Go over the data below line by line, and state how many lines contain the string "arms". Give the number only.
BEGIN
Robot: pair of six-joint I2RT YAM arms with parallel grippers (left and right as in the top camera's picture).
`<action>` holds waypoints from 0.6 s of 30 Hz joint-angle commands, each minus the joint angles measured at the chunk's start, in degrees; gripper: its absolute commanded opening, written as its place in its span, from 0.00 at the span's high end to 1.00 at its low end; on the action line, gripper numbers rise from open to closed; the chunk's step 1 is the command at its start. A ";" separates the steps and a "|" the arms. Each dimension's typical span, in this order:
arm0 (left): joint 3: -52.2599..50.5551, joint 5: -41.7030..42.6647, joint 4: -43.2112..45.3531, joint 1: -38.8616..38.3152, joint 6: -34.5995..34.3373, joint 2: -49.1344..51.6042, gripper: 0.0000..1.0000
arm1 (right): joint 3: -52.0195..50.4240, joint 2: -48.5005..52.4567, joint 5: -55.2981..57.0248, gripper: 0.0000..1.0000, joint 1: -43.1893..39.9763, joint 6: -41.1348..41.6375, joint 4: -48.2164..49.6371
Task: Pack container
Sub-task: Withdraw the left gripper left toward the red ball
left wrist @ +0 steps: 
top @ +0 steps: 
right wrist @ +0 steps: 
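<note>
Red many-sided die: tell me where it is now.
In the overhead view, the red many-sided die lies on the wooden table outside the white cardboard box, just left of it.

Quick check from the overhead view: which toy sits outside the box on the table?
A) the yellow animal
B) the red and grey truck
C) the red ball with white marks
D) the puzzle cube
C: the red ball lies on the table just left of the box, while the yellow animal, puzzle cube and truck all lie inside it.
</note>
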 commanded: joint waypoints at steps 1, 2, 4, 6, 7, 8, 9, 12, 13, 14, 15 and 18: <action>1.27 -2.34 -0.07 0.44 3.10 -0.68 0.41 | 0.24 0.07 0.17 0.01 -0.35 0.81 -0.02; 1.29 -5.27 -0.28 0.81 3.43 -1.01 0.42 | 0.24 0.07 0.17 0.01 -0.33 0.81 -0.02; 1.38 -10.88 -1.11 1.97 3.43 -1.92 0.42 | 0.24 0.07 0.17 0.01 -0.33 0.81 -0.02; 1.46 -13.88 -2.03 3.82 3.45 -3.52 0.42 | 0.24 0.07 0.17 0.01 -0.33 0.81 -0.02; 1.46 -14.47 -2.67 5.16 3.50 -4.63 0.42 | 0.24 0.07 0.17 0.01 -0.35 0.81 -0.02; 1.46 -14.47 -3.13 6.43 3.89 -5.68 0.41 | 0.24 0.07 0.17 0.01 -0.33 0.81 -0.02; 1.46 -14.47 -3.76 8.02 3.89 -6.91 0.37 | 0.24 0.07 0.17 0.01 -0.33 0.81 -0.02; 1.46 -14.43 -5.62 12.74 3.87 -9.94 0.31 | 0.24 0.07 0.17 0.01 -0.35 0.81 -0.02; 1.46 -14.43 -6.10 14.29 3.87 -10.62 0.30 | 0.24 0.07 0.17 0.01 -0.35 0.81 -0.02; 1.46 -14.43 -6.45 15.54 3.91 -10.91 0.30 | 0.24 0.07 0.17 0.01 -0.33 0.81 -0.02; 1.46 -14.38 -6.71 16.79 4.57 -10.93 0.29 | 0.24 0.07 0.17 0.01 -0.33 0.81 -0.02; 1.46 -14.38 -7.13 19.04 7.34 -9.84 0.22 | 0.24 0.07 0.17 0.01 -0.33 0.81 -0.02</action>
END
ANSWER TO THIS TASK: 2